The Yellow Brick Road is not merely “the Wizard’s gilded vanity project,” as one prominent review suggested. It is the construction, through forced slave labor (of the Animals), of a road system linking all Ozians to the Wizard, and instantiating a flow of goods, bodies, and raw materials extracted from ever more territories. The yellow hue of the Road, I learned (only from listening to several interviews with the cinematographers), comes from yellow tulips grown in Munchkinland. Apparently they’re now forced to grow more yellow tulips to supply the dye for the bricks paving the road, so the rainbow fields of tulips from the first film are more mono-colored in this iteration. Frankly, I still haven’t found a single shot of yellow tulip fields in the film, but I’ll keep searching. Must be somewhere.
In her indelible entrance, Elphaba violently and effectively disrupts the construction of the Yellow Brick Road, breaking the chains of the Animals forced to complete the slave labor, knocking some guards over, spilling yellow paint everywhere, and clearly halting the operation for the afternoon. It’s a glorious scene (see clip below?) that almost makes one think the rest of the film will ESCALATE the glory, showing Elphaba in more and more spectacular fugitive operations, resisting the Wizard’s Oztocracy at every turn.

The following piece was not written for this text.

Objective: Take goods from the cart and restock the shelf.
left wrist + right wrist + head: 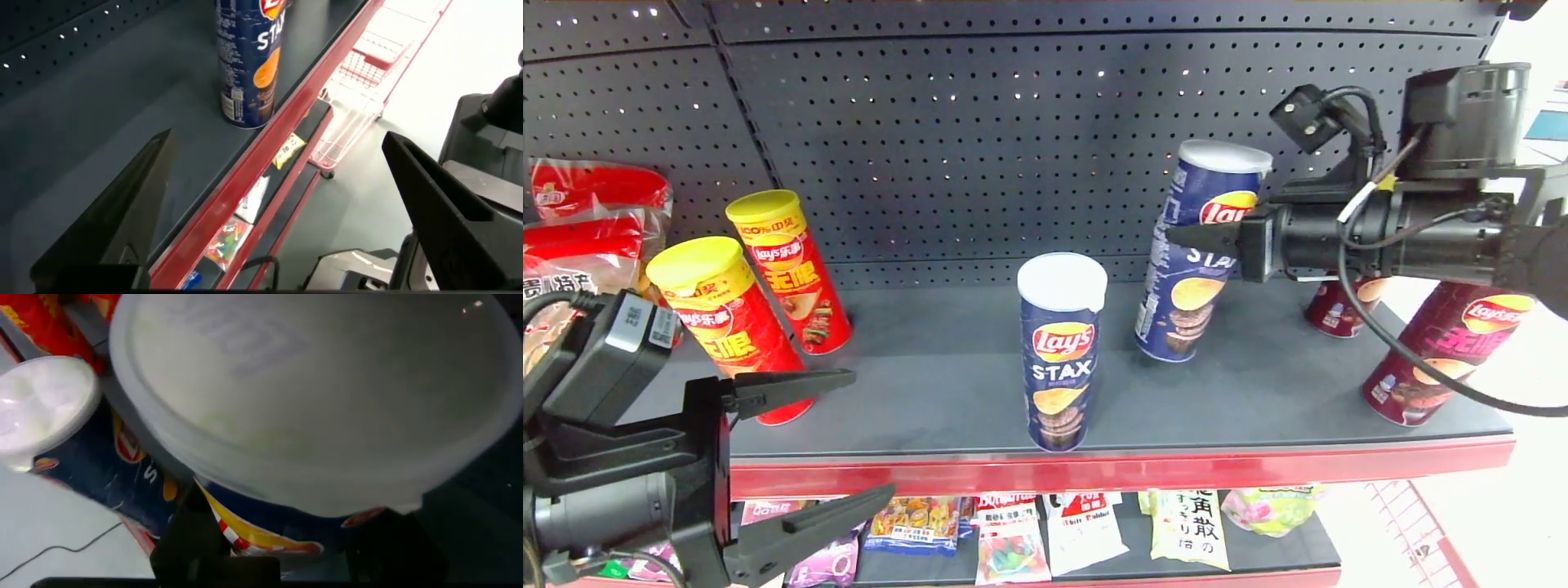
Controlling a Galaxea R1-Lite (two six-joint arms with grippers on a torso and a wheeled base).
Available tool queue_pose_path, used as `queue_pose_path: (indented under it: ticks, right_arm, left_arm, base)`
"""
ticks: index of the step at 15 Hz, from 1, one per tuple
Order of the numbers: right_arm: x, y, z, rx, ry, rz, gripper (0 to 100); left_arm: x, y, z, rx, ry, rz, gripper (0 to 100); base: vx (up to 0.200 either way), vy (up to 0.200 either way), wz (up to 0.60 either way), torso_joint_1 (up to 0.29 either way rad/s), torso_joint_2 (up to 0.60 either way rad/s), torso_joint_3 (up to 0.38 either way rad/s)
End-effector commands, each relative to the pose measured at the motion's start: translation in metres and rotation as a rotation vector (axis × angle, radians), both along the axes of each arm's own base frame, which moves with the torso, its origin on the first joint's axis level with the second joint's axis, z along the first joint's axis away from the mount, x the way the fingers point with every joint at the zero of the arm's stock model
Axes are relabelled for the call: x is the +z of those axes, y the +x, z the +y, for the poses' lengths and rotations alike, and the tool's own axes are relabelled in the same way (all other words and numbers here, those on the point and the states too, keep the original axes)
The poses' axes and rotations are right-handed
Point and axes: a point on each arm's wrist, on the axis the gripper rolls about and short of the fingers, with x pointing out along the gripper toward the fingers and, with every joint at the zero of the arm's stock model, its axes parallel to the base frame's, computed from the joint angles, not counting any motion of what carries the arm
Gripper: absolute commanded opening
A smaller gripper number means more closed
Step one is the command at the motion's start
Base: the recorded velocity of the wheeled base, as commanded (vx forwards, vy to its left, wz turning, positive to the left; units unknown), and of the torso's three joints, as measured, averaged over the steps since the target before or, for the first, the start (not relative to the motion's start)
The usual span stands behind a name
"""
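Observation:
A blue chip can (1196,269) with a white lid leans tilted at the back of the dark shelf (931,392). My right gripper (1209,237) is shut on its upper part. In the right wrist view its lid (319,392) is close up above the gripper (290,547). A second blue can (1060,351) (245,65) (45,408) stands upright near the shelf's red front edge. My left gripper (872,435) (276,139) is open and holds nothing, low in front of the shelf's left part. The wire cart (368,90) (1413,523) stands on the floor to the right.
Two red cans with yellow lids (731,327) (788,269) stand at the shelf's left, beside red snack bags (588,212). Maroon cans (1445,351) (1339,306) stand at the right end. A perforated back panel (1013,122) closes the rear. Snack packets (1094,531) fill the shelf below.

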Motion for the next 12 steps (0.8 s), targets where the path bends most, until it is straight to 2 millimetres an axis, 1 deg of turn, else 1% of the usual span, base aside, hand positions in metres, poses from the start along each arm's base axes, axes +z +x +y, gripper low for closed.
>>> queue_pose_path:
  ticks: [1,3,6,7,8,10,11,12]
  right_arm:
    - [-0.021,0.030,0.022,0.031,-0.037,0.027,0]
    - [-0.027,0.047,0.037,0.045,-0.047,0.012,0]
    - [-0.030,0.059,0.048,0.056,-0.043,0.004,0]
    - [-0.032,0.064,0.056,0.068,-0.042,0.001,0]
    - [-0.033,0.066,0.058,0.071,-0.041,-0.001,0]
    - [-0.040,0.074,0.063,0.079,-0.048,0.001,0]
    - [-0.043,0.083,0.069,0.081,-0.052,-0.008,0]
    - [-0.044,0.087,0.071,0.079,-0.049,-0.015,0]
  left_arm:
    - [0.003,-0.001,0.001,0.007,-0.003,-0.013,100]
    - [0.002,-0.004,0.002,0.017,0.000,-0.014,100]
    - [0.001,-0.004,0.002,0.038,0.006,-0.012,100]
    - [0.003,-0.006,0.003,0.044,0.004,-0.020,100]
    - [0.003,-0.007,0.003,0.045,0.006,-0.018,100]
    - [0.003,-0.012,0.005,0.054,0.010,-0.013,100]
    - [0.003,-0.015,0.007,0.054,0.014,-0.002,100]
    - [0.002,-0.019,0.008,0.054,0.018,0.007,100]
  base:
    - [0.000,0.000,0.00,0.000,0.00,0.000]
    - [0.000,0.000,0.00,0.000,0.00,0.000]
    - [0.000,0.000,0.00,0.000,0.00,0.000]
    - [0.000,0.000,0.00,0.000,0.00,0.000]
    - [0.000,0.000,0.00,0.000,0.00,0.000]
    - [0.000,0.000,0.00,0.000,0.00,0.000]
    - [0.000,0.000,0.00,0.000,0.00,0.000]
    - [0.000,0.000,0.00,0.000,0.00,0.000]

Alas. NOT SO. I’ve reproduced this moment, almost in full, so you can feast your eyes on it, over and over again. Because this is the ONLY successful operation run by Elphaba from this point forward. It’s ALL DOWNHILL FROM HERE. Replay if you wish. (I certainly will).

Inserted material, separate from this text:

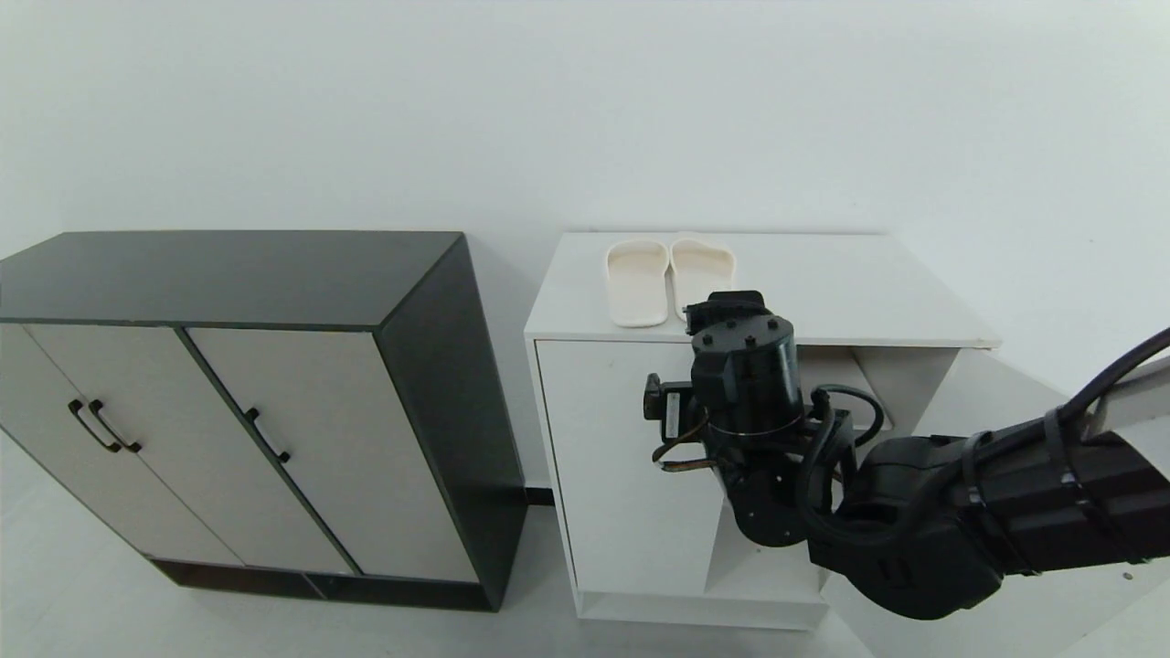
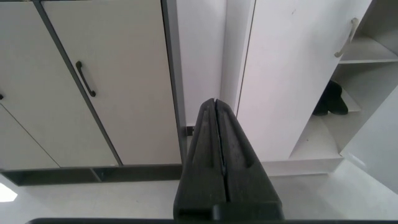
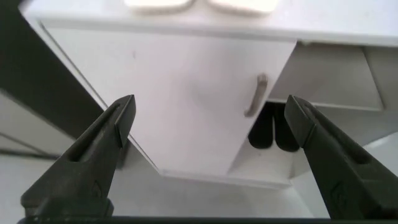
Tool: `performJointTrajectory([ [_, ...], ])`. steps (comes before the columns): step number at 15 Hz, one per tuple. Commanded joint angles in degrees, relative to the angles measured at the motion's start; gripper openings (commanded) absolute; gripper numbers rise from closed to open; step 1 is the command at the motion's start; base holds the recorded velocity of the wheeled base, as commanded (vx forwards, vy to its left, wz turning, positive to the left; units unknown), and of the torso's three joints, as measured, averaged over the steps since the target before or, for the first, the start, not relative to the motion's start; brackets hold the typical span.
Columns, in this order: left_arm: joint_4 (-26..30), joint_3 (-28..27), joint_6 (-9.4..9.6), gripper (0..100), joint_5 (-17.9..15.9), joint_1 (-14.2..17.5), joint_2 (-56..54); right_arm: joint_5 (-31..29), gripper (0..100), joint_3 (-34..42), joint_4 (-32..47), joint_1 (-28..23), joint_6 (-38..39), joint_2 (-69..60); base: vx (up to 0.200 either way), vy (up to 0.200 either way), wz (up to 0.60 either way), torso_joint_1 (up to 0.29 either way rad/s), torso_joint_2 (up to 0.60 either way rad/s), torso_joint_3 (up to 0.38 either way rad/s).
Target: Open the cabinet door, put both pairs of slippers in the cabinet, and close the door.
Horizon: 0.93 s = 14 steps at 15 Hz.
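Right wrist view has the right claw spread wide with nothing between its fingers, facing the front of the white cabinet. Just past it, the cabinet door stands open, its slim handle on the free edge. A dark pair of slippers sits inside on the lower shelf. The pale pair of slippers lies side by side on top of the cabinet, toward its back edge and above the arm's wrist. They look like light moulded foam, springy rather than fragile and likely a little slick. A pinch across the strap, or across both inner edges where the two touch, seems the surest hold. The open door juts out beside the arm and would have to be cleared on the way down to the shelf, and the dark pair already takes up part of that shelf. The left claw hangs low and farther back, its fingers pressed together on nothing. To the left stands a dark cabinet with both its doors closed, well out of the way.
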Motion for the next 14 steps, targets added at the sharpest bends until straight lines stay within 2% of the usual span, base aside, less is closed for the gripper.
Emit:
performJointTrajectory([
  [1, 0.0, 0.0, -0.01, 0, -0.01, -0.01, -0.01, -0.42, 100, -1.49, -0.05, 0.04, 0.23, -0.18, 0.0, 0.0, 0.0, 0.0, 0.0, 0.0],
  [5, 0.0, 0.0, -0.01, 0, -0.01, -0.01, -0.01, -0.42, 100, -0.96, -0.05, 0.13, 0.23, 0.53, 0.0, 0.0, 0.0, 0.0, 0.0, 0.0],
  [14, 0.0, 0.0, -0.01, 0, -0.01, -0.01, -0.01, -0.42, 100, -1.05, -1.19, 0.13, 0.06, 0.7, 0.2, 0.0, 0.0, 0.002, 0.0, 0.004],
])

“EVERY DAY MORE WICKED”: Checking in with all our favorite Oz characters to see what they’ve been up to since “Defying Gravity.” In the Emerald City, the propaganda machine has been hard at work: literally, we see the printing press spewing out thousands of new propaganda fliers warning of the dangers of The Wicked Witch of the West; “Beware the Wicked Witch” merchandise on-screen (which, truth be told, reader, I must admit that I have purchased off-screen, gleefully, and used it to decorate my office!); creepy little figurines; ever more posters; newspaper articles about Elphaba’s every misdeed, especially imagined. “Glinda the Good” banners abound, only, of course, when juxtaposed with “Wicked Witch” banners immediately adjacent. “Where will she strike next?” the gullible Emerald City denizens chant… now we travel to Elphaba’s treehouse lair, an exquisitely designed terrarium/apothecary/library/FBI office/witchy nest that Cynthia Erivo CLEARLY had a major hand in envisioning (same with the cardigan, but we’ll get to that). As if they weren’t beyond obvious, Elphaba names her goals in this little “Wizard and I” reprise verse, then the camera lingers on a yellowing map where she’s written in red sharpie “EXPOSE THE WIZARD AND SAVE THE ANIMALS — sigh. But, at least now I know.
“THANK GOODNESS”: Ah, the rise of Glinda the Grasping, Glinda the Extractive, Glinda the Insidious. “Good” my ass! The biggest gaslight in this entire film, on a structural level, is to provide so much alibi for Glinda, so much aesthetic, narrative, structural COVER, as she ascends to power over the literal bodies of pretty much everyone she ever knew. A dangerous creature indeed. I’ve been warning about her as a tool of authoritarianism—albeit with a pleasant face—sounding the alarm, since my first “Wicked” article. In this number, Glinda “the Good” publicly announces her engagement to Fiyero (Jonathan Bailey), who’s been appointed the #1 Witch-Hunter for the Regime. (No wonder Elphaba isn’t thrilled). The engagement comes as a surprise to Fiyero, who exits; Glinda promptly lies about it to the assembled crowd. Elphaba attempts a counter-atmospheric gesture that disrupts the fireworks at the end of the song; she writes “THE WIZARD LIES” in the sky, which Morrible turns into “OZ DIES.” See what I mean about how her resistance tactics go on a sharp downward slope from the Yellow Brick Road escapade?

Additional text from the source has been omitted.